DATA RECORDS
---

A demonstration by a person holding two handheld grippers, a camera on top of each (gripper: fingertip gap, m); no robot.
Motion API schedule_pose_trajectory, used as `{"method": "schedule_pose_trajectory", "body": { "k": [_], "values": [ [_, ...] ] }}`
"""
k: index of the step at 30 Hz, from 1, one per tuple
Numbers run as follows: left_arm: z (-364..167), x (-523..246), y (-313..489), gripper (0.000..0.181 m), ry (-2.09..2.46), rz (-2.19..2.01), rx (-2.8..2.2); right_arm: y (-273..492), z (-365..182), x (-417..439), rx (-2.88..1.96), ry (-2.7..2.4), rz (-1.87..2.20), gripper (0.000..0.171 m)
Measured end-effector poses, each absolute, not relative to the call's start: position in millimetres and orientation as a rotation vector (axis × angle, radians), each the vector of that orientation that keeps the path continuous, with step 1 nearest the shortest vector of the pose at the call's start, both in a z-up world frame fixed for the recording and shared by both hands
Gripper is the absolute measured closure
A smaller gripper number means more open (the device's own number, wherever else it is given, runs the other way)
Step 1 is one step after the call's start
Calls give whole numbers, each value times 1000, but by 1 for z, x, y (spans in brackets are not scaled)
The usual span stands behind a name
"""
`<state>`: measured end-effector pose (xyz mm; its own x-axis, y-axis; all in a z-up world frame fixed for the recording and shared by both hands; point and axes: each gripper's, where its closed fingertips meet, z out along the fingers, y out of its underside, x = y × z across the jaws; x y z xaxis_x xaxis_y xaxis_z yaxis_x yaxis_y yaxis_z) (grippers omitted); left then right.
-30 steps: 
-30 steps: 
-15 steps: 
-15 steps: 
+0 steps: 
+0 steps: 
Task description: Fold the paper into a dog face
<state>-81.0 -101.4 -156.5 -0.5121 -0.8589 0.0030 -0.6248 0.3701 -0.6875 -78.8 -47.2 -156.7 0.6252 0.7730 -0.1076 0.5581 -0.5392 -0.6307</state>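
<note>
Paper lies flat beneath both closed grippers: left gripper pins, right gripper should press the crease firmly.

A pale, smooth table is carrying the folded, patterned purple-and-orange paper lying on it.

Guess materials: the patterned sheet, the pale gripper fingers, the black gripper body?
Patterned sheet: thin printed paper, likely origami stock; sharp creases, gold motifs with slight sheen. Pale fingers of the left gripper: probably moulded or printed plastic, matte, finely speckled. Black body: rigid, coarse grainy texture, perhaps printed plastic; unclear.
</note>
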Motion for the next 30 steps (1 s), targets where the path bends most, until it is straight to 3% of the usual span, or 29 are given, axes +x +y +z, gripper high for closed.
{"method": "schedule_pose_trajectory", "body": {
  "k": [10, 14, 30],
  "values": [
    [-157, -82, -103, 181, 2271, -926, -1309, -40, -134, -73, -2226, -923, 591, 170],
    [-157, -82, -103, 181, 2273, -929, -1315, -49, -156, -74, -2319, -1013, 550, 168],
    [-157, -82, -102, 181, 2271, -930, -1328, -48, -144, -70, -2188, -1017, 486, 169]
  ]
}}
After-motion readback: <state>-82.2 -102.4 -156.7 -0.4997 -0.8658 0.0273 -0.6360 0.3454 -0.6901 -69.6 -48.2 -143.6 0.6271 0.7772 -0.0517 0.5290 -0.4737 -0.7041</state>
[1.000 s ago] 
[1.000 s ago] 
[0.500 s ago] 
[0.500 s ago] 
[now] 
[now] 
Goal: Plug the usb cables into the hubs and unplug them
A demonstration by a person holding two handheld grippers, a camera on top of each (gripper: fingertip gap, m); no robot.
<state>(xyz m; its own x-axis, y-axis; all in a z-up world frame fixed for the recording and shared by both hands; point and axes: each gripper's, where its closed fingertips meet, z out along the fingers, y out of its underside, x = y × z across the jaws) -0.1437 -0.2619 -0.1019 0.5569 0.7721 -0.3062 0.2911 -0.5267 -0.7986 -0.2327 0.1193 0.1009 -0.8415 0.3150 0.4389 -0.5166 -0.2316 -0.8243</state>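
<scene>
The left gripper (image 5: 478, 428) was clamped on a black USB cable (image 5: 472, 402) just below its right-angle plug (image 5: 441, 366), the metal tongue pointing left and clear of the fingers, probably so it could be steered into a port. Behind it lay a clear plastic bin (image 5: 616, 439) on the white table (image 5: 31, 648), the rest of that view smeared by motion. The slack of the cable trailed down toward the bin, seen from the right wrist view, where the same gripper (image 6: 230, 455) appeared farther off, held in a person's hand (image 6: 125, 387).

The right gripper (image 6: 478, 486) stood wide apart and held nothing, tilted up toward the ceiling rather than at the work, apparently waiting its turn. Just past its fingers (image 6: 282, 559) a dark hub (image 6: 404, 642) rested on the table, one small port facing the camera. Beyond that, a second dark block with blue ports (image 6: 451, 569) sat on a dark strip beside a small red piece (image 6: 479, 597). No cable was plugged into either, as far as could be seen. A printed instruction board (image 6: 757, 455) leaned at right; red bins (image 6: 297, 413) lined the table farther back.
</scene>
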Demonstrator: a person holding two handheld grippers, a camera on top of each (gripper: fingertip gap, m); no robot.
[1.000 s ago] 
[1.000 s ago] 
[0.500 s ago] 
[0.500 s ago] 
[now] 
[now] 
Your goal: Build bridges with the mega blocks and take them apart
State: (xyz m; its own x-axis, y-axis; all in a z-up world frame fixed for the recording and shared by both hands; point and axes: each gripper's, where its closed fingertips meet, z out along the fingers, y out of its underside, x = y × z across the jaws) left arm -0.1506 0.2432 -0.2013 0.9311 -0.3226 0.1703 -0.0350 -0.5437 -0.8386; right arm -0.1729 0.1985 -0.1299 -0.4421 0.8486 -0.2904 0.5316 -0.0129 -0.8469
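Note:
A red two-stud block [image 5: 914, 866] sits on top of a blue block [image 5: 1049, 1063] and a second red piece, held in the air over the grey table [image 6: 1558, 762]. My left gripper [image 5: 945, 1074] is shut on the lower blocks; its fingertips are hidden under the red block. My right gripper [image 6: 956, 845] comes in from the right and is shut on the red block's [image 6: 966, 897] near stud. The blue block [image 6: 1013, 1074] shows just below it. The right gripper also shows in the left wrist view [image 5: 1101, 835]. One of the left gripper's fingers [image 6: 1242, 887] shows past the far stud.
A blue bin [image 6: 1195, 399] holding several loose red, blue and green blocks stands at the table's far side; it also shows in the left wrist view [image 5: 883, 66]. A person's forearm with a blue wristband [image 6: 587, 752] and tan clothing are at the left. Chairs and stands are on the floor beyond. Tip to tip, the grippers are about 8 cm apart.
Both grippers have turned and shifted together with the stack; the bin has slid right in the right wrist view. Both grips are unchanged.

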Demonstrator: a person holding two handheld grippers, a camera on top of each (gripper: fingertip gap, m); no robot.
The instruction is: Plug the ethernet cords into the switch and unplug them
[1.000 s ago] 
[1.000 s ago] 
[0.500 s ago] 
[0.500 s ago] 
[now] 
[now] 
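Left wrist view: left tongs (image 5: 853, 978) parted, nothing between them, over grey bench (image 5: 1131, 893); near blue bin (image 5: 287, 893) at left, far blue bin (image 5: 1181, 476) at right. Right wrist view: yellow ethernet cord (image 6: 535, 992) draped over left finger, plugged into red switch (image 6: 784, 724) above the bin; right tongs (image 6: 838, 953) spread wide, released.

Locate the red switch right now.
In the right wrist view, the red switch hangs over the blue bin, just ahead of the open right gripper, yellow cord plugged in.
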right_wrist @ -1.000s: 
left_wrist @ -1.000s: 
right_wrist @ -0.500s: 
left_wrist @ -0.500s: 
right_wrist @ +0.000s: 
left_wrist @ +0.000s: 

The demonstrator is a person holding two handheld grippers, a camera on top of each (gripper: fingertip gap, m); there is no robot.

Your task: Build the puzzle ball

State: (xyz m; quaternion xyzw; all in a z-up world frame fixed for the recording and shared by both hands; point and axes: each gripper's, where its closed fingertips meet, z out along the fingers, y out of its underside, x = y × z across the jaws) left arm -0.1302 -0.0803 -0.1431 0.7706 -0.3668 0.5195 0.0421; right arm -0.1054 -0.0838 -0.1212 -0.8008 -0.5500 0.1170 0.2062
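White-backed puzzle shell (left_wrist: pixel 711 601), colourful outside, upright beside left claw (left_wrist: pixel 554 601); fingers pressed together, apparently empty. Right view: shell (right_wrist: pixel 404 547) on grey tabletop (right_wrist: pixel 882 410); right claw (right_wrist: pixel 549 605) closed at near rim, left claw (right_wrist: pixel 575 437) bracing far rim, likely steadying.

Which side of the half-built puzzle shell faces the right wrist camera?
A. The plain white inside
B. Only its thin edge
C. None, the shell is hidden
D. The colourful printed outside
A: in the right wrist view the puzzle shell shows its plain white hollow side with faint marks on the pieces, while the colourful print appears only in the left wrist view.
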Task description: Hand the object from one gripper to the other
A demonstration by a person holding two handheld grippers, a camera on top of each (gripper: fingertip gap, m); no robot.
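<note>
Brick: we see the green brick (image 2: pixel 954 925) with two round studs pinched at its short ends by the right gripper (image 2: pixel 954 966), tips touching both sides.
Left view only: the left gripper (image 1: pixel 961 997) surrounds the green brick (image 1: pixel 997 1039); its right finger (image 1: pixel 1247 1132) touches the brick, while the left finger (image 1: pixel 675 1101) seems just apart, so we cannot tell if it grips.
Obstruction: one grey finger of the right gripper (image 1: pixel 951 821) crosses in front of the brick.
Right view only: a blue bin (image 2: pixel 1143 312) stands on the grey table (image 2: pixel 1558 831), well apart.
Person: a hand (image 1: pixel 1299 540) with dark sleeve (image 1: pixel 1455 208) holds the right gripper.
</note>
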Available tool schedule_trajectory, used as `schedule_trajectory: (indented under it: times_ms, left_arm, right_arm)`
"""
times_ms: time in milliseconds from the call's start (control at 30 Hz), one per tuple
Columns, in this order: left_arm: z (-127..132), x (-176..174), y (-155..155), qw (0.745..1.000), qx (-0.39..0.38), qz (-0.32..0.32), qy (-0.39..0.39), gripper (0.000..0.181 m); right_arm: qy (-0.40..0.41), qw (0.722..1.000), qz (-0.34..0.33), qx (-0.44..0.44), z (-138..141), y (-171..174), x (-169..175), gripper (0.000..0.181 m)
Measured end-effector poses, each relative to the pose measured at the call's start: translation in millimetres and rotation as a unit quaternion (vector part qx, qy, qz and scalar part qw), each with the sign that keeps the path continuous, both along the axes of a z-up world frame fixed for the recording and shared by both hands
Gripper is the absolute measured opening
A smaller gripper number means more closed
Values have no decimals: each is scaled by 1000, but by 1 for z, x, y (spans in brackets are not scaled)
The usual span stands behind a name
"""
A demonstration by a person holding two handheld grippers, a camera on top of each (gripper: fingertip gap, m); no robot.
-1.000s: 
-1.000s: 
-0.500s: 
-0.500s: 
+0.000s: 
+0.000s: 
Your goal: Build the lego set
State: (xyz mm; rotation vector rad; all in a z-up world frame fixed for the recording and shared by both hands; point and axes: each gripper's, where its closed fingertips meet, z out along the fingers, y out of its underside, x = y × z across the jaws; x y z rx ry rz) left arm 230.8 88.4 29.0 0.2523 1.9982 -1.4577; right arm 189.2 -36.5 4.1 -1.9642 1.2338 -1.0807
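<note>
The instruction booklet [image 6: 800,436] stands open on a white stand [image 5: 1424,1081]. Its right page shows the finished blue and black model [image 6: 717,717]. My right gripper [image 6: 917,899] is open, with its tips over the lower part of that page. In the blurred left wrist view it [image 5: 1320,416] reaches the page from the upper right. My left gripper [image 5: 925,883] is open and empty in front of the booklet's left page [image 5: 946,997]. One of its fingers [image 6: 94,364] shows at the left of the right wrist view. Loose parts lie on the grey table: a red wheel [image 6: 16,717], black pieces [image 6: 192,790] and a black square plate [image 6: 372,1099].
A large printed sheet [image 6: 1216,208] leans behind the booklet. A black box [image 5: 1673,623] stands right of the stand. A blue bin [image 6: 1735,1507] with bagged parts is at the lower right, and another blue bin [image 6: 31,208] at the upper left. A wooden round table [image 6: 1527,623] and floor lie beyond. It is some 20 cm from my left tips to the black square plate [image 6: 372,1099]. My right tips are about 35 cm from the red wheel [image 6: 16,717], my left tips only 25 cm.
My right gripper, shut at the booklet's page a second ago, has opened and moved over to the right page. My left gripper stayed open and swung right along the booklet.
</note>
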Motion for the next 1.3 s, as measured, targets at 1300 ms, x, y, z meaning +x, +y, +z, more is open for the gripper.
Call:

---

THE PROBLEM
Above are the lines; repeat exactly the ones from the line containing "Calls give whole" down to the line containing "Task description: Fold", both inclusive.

WRITTEN RESPONSE
Calls give whole numbers, each value times 1000, but by 1 for z, x, y (spans in brackets are not scaled)
The usual span stands behind a name
"""
`<state>`: measured end-effector pose (xyz mm; its own x-axis, y-axis; all in a z-up world frame fixed for the recording and shared by both hands; point and axes: each gripper's, where its closed fingertips meet, z out along the fingers, y out of its underside, x = y × z across the jaws; x y z xaxis_x xaxis_y xaxis_z yaxis_x yaxis_y yaxis_z) (grippers omitted); left then right.
-30 steps: 
-30 steps: 
-15 steps: 
-15 steps: 
+0 steps: 
+0 steps: 
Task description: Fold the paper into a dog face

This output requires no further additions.